Skip the pictures, and retype the data below in full, exactly.
:::::
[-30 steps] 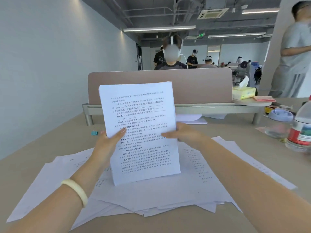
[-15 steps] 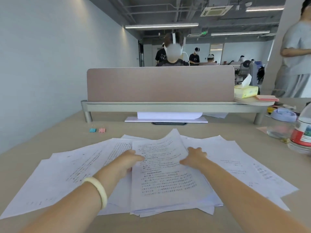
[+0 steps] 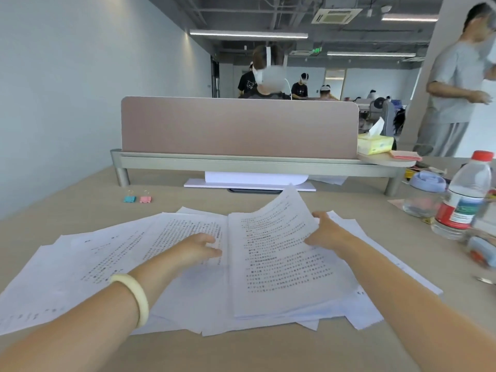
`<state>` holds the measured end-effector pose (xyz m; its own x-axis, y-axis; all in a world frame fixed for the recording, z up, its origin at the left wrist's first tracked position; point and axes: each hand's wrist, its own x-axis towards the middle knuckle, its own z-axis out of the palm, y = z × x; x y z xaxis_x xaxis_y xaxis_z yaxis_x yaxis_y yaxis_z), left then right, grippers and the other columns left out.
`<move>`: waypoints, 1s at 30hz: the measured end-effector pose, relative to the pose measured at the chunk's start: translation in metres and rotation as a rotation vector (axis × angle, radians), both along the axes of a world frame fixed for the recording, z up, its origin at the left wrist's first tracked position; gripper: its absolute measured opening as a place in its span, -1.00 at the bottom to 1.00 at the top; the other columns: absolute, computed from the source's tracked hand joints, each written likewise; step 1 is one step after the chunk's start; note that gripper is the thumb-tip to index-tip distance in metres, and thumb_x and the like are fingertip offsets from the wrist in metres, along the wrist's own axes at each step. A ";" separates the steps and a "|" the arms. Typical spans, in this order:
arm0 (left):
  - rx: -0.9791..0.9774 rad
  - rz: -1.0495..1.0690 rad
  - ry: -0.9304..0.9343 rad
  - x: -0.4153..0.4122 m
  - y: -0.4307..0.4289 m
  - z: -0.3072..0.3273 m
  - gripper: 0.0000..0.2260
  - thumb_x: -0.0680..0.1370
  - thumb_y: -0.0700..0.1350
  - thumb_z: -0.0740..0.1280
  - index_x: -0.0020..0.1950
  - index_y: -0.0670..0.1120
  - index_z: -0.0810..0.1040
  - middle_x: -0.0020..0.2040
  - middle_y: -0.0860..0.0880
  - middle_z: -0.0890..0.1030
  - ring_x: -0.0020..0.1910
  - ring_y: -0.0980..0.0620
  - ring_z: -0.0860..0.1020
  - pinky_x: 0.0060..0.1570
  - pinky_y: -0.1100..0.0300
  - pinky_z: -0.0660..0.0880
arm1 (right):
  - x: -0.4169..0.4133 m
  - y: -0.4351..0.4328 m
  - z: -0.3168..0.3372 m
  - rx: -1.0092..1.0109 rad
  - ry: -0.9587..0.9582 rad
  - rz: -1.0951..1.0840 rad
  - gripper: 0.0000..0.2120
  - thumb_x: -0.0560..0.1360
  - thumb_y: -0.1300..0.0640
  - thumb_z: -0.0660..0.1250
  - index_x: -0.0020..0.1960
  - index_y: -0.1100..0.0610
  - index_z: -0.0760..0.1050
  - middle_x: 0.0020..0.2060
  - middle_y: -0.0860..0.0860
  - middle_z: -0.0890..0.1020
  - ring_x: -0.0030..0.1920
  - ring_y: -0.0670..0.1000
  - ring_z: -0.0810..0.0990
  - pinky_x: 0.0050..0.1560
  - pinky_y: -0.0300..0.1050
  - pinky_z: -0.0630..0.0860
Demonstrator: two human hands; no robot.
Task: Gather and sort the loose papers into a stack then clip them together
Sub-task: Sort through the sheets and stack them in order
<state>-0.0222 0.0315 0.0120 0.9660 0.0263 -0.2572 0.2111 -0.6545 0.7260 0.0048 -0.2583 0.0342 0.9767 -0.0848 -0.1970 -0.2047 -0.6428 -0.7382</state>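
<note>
Loose printed papers (image 3: 80, 269) lie fanned across the beige table in front of me. A thin stack of sheets (image 3: 281, 267) lies on the middle of the pile, its far right corner curled upward. My right hand (image 3: 326, 232) grips that stack at its right edge. My left hand (image 3: 200, 247), with a pale bangle on the wrist, rests flat with spread fingers on a printed sheet just left of the stack. A blue binder clip (image 3: 129, 199) and a pink binder clip (image 3: 145, 199) sit side by side on the table at the far left, apart from the papers.
A desk divider panel (image 3: 239, 127) on a metal shelf crosses the far side. A water bottle (image 3: 464, 197) and a lidded glass jar (image 3: 422, 194) stand at the right. A tissue box (image 3: 375, 145) sits on the shelf. A person stands at the far right.
The stack held upright a second ago came down onto the pile. My left hand slid off it onto the sheet to its left, and my right hand now lifts its far right corner.
</note>
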 end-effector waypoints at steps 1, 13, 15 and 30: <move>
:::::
**ANSWER SECTION**
[-30 steps] 
[-15 steps] 
[+0 steps] 
`<state>` holds the measured end-effector pose (xyz m; its own x-axis, y-axis; all in a world frame fixed for the recording, z up, its origin at the left wrist's first tracked position; point and axes: each hand's wrist, its own x-axis towards the middle knuckle, its own z-axis out of the palm, y = z × x; x y z xaxis_x xaxis_y xaxis_z yaxis_x yaxis_y yaxis_z), left then right, grippers and the other columns left out.
`<move>`: waypoints, 1s at 30hz: the measured end-effector pose, relative to the pose measured at the chunk's start: translation in metres and rotation as a rotation vector (axis × angle, radians), both along the axes of a world frame fixed for the recording, z up, its origin at the left wrist's first tracked position; gripper: its absolute measured opening as a place in its span, -1.00 at the bottom to 1.00 at the top; the other columns: absolute, computed from the source's tracked hand joints, each written likewise; step 1 is one step after the chunk's start; note that gripper is the thumb-tip to index-tip distance in metres, and thumb_x and the like are fingertip offsets from the wrist in metres, along the wrist's own axes at each step. A ";" separates the steps and a "|" the arms. Typical spans, in this order:
arm0 (left):
  - rx: -0.9791..0.9774 rad
  - rz: -1.0495..1.0690 rad
  - ry: -0.9304..0.9343 rad
  - x: -0.4153..0.4122 m
  - y: -0.4307..0.4289 m
  - z: -0.3072..0.3273 m
  - gripper: 0.0000..0.2260
  - thumb_x: -0.0680..0.1370
  - thumb_y: -0.0700..0.1350
  - thumb_z: -0.0740..0.1280
  - index_x: -0.0020..0.1950
  - index_y: -0.0670..0.1120
  - index_z: -0.0810..0.1040
  - middle_x: -0.0020..0.2040
  - middle_y: -0.0860..0.0880
  - middle_z: -0.0890..0.1030
  - ring_x: -0.0020..0.1910
  - ring_y: -0.0980..0.0620
  - ring_z: -0.0860..0.1020
  - pinky_x: 0.0060..0.1570
  - pinky_y: -0.1100..0.0300
  - pinky_z: -0.0660..0.0880
arm1 (right):
  - x: -0.4169..0.4133 m
  - y: -0.4351..0.4328 m
  - z: -0.3168..0.3372 m
  - rx: -1.0092..1.0109 rad
  - ry: -0.9587..0.9582 rad
  - rz: -1.0951..1.0840 rad
  - gripper: 0.0000..0.2120
  - thumb_x: -0.0560..0.1360
  - thumb_y: -0.1300..0.0640
  - thumb_z: -0.0660..0.1250
  - index_x: -0.0020..0.1960
  - index_y: -0.1100..0.0610
  - index_z: -0.0760..0.1050
  - middle_x: 0.0020..0.2060
  - middle_y: -0.0860..0.0860
  - middle_z: -0.0890..0.1020
  - ring_x: -0.0030..0.1920
  - ring_y: -0.0670..0.1000
  - ring_z: -0.0810..0.0990
  - pinky_x: 0.0050..0.1560
  - pinky_y: -0.0300..0.1050
  - pinky_z: -0.0630..0.0860
Demonstrator: two human hands; no robot.
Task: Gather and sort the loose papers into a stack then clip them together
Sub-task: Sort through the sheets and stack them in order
<state>-0.0222 0.0315 0.0120 0.9660 0.0263 -0.2572 0.2111 -0.6545 0.7260 0.0048 -0.2583 0.0342 0.9767 -0.0848 -0.1970 -0.2047 -0.6428 -0.7382</state>
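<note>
Loose printed papers (image 3: 80, 269) lie fanned across the beige table in front of me. A thin stack of sheets (image 3: 281, 267) lies on the middle of the pile, its far right corner curled upward. My right hand (image 3: 326, 232) grips that stack at its right edge. My left hand (image 3: 200, 247), with a pale bangle on the wrist, rests flat with spread fingers on a printed sheet just left of the stack. A blue binder clip (image 3: 129, 199) and a pink binder clip (image 3: 145, 199) sit side by side on the table at the far left, apart from the papers.
A desk divider panel (image 3: 239, 127) on a metal shelf crosses the far side. A water bottle (image 3: 464, 197) and a lidded glass jar (image 3: 422, 194) stand at the right. A tissue box (image 3: 375, 145) sits on the shelf. A person stands at the far right.
The stack held upright a second ago came down onto the pile. My left hand slid off it onto the sheet to its left, and my right hand now lifts its far right corner.
</note>
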 end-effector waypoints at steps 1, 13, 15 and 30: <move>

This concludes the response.